Return every line below exactly, without dropping any.

_DATASET EXCERPT_
*** Block opens ***

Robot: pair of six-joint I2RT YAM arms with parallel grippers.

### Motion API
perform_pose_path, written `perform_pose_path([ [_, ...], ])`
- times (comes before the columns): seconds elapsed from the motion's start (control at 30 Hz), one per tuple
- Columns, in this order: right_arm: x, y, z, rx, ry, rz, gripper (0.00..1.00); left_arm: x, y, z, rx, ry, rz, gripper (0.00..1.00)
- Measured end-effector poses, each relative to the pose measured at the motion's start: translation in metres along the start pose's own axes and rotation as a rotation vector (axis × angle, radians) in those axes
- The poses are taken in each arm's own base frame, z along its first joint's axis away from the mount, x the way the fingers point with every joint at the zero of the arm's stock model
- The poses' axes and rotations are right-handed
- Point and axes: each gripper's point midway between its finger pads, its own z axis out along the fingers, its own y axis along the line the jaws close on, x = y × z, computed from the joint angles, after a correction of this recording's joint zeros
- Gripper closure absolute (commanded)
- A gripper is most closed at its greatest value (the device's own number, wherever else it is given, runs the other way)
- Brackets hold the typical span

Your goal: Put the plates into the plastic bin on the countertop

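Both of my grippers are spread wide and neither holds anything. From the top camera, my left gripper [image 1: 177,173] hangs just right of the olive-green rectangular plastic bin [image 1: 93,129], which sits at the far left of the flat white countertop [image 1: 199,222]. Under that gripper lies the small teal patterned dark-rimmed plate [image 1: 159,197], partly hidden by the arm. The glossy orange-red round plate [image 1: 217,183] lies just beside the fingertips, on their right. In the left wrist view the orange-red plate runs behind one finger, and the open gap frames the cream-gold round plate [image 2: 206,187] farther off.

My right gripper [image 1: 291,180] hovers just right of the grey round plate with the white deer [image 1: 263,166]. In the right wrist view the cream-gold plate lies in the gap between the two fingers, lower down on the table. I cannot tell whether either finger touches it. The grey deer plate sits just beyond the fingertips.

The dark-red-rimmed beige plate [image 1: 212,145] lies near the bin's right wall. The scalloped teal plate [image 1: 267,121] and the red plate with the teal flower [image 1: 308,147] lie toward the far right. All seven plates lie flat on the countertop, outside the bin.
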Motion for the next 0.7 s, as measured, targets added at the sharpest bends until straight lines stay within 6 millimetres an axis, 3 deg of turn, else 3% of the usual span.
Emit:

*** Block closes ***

_EXERCISE ANSWER_
Robot: pair of six-joint I2RT YAM arms with parallel grippers.

### Motion API
perform_pose_path, written `perform_pose_path([ [_, ...], ])`
- times (comes before the columns): seconds elapsed from the motion's start (control at 30 Hz), one per tuple
- Columns, in this order: right_arm: x, y, z, rx, ry, rz, gripper (0.00..1.00); left_arm: x, y, z, rx, ry, rz, gripper (0.00..1.00)
- Measured end-effector poses, each relative to the pose measured at the motion's start: translation in metres along the start pose's own axes and rotation as a rotation vector (axis × angle, radians) in those axes
- The poses are taken in each arm's own base frame, z along its first joint's axis away from the mount, x the way the fingers point with every joint at the zero of the arm's stock model
- The poses' axes and rotations are right-handed
- Point and axes: each gripper's point midway between its finger pads, its own z axis out along the fingers, its own y axis along the line the jaws close on, x = y × z, computed from the joint angles, after a correction of this recording's joint zeros
- Gripper closure absolute (commanded)
- A gripper is most closed at its greatest value (the device's own number, wherever else it is given, runs the other way)
- Brackets hold the typical span

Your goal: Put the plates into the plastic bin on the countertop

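Both of my grippers are spread wide and neither holds anything. From the top camera, my left gripper [image 1: 177,173] hangs just right of the olive-green rectangular plastic bin [image 1: 93,129], which sits at the far left of the flat white countertop [image 1: 199,222]. Under that gripper lies the small teal patterned dark-rimmed plate [image 1: 159,197], partly hidden by the arm. The glossy orange-red round plate [image 1: 217,183] lies just beside the fingertips, on their right. In the left wrist view the orange-red plate runs behind one finger, and the open gap frames the cream-gold round plate [image 2: 206,187] farther off.

My right gripper [image 1: 291,180] hovers just right of the grey round plate with the white deer [image 1: 263,166]. In the right wrist view the cream-gold plate lies in the gap between the two fingers, lower down on the table. I cannot tell whether either finger touches it. The grey deer plate sits just beyond the fingertips.

The dark-red-rimmed beige plate [image 1: 212,145] lies near the bin's right wall. The scalloped teal plate [image 1: 267,121] and the red plate with the teal flower [image 1: 308,147] lie toward the far right. All seven plates lie flat on the countertop, outside the bin.
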Motion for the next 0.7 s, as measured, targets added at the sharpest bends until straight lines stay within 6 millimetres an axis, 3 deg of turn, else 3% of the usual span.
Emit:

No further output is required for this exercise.